--- Records to process Enclosed Below ---

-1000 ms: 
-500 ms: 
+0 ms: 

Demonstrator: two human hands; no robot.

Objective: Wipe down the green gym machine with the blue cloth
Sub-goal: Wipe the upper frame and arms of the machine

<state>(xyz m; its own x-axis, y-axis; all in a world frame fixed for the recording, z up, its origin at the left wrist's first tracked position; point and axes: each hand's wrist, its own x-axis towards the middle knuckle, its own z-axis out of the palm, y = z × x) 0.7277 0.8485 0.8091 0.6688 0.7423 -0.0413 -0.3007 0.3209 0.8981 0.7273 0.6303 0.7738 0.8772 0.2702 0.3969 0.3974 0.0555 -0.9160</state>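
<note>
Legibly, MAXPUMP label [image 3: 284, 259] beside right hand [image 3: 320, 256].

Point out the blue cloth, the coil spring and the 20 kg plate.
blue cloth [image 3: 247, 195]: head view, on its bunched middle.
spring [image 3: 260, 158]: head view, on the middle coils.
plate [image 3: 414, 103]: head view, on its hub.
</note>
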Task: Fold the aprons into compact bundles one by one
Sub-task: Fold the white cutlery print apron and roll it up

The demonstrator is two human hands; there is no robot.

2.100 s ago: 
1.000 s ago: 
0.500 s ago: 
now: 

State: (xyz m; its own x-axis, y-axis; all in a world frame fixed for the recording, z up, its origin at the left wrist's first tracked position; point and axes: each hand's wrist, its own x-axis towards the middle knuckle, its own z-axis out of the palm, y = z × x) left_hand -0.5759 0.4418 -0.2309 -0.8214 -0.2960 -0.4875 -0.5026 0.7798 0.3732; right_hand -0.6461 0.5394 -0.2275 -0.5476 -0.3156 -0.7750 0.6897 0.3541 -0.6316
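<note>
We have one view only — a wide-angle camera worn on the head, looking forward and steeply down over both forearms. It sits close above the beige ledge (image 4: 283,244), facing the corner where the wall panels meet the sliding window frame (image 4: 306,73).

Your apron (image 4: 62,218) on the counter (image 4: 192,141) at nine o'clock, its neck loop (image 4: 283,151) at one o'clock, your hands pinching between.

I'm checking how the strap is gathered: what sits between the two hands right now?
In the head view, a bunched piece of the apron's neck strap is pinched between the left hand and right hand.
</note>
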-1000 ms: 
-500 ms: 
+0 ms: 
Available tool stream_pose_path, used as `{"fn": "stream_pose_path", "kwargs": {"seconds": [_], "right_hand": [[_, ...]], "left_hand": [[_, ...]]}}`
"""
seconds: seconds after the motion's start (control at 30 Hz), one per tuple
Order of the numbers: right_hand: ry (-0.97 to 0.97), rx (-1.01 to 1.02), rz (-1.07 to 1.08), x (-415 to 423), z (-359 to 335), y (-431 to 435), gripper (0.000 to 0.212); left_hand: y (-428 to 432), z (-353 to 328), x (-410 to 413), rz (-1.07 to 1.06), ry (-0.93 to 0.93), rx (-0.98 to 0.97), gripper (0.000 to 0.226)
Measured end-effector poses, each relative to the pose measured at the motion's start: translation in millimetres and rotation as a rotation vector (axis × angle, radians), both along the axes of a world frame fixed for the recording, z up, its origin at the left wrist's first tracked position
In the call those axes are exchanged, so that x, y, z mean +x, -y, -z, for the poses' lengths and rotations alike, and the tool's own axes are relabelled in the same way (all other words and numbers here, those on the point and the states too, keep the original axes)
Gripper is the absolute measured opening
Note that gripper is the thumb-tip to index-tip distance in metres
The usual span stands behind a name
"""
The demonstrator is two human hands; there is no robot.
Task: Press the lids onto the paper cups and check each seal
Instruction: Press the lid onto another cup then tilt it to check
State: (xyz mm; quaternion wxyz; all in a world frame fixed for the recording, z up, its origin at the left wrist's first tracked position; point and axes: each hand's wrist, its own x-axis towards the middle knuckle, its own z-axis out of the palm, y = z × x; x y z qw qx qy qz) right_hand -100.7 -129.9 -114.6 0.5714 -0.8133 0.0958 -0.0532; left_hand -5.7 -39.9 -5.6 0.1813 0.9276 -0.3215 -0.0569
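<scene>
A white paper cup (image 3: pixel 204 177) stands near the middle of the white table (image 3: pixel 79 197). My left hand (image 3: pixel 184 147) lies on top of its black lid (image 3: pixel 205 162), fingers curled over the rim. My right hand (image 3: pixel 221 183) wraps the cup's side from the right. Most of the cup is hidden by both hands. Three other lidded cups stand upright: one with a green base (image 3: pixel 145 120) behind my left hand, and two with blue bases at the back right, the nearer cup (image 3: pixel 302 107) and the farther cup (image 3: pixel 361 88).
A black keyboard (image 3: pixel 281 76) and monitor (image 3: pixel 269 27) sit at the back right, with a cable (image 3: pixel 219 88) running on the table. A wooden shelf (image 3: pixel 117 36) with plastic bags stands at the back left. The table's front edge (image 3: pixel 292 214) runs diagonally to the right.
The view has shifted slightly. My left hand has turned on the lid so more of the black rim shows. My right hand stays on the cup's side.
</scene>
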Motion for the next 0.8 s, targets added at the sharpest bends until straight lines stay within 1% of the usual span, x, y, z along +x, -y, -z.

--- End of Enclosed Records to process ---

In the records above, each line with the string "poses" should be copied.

#### Your response:
Measured end-effector poses, each relative to the pose measured at the motion's start: translation in millimetres and rotation as a rotation vector (axis × angle, radians), both along the axes of a world frame fixed for the recording, z up, its origin at the left wrist's first tracked position
In the call those axes are exchanged, so that x, y, z mean +x, -y, -z, for the poses' lengths and rotations alike, and the tool's own axes are relabelled in the same way (all other words and numbers here, those on the point and the states too, keep the original axes)

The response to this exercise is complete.